After six years, Dev Hynes returns to his music moniker, Blood Orange, for Essex Honey, an unraveling of grief for his mother who passed away in 2023. This record refines the impressionist palette present in Hynes’s other projects as he digests complex reflections on a life worth more than the earth and sky to him. His distinct sonic atmosphere disguises some of the biggest stars in modern music, including Caroline Polachek, Mustafa, and Lorde. Hynes proves his ability to harness any instrument on his search for truth, using the natural sound of field recordings in the hauntingly cavernous, “The Last of England”. In “Somewhere in Between” Hynes faces grief not as a wound time will heal, but as one that will change alongside him.












Agriculture’s sophomore release, The Spiritual Sound, is a hitch in your breath, a stab in the gut from seeing yourself too clearly; it’s the sobering truth that humans are doomed to reflect. The album’s two singles, “Bodhidharma” and “The Weight”, mirror the close collaboration between guitarist/vocalist Dan Meyer and bassist/vocalist Leah Levinson. “Bodhidharma” is masterfully restrained, falling into silence before erupting with Levinson’s hisses and Meyer’s dynamic Van Halen-esc solos. The album’s second single “The Weight” reads like a diary entry, with Levinson recounting the violence inflicted upon her loved ones for their identity and the subsequent fear that pervades her own existence. The Spiritual Sound is discordant and clawing, moving through walls of sound and screams that shake the Earth you stand on, with endlessly rich melodies to hold onto.

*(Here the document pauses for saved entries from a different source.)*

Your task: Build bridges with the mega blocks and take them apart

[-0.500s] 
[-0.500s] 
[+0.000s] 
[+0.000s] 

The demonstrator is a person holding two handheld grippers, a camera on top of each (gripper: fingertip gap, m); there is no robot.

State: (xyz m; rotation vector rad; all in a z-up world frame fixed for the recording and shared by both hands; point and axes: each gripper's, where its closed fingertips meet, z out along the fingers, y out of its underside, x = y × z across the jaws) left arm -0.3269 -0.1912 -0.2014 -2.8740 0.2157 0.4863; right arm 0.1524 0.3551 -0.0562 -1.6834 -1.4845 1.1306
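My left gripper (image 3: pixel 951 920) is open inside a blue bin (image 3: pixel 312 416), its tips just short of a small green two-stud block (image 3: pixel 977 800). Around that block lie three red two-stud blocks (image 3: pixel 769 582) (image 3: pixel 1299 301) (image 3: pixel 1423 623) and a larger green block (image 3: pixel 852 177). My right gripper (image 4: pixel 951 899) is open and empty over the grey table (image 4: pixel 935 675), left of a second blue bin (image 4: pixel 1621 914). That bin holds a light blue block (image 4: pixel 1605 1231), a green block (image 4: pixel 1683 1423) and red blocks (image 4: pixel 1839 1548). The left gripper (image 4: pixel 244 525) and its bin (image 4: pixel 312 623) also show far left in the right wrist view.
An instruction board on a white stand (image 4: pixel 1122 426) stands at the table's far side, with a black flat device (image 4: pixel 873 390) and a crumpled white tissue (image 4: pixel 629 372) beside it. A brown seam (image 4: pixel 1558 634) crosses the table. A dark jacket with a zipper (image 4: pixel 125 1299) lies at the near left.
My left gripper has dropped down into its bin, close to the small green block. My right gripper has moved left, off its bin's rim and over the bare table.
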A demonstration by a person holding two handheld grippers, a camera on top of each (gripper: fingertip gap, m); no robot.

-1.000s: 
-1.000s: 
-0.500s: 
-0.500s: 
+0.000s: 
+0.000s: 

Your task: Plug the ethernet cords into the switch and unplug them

Rarely do I get the opportunity to send music to my Teta whose favorite artists for the last 50 years are Abba, Fairuz, and Andre Bocelli. However, Rosalía’s ethereal and emotional “Mio Cristo Piange Diamanti” , a powerful ballad of devotion and admiration to a Christ-like figure elicited a “Beautiful!” from my grandmother. Rosalía masters transcendence by drenching her own experiences in the veil of female mysticism, reaching beyond language for something more universal. As reflected in the Patti Smith sample in “La Yugular”, LUX comes from Rosalía’s need to prove herself as more than one of pop’s greatest modern vocalists, “a million doors aren’t enough” for her. Beyond the viral Björk collab, “Berghain”, and the spectacle that comes with an album featuring 13 languages, Rosalía’s LUX is a haunting journey with vivid religious tableaus and something for everybody.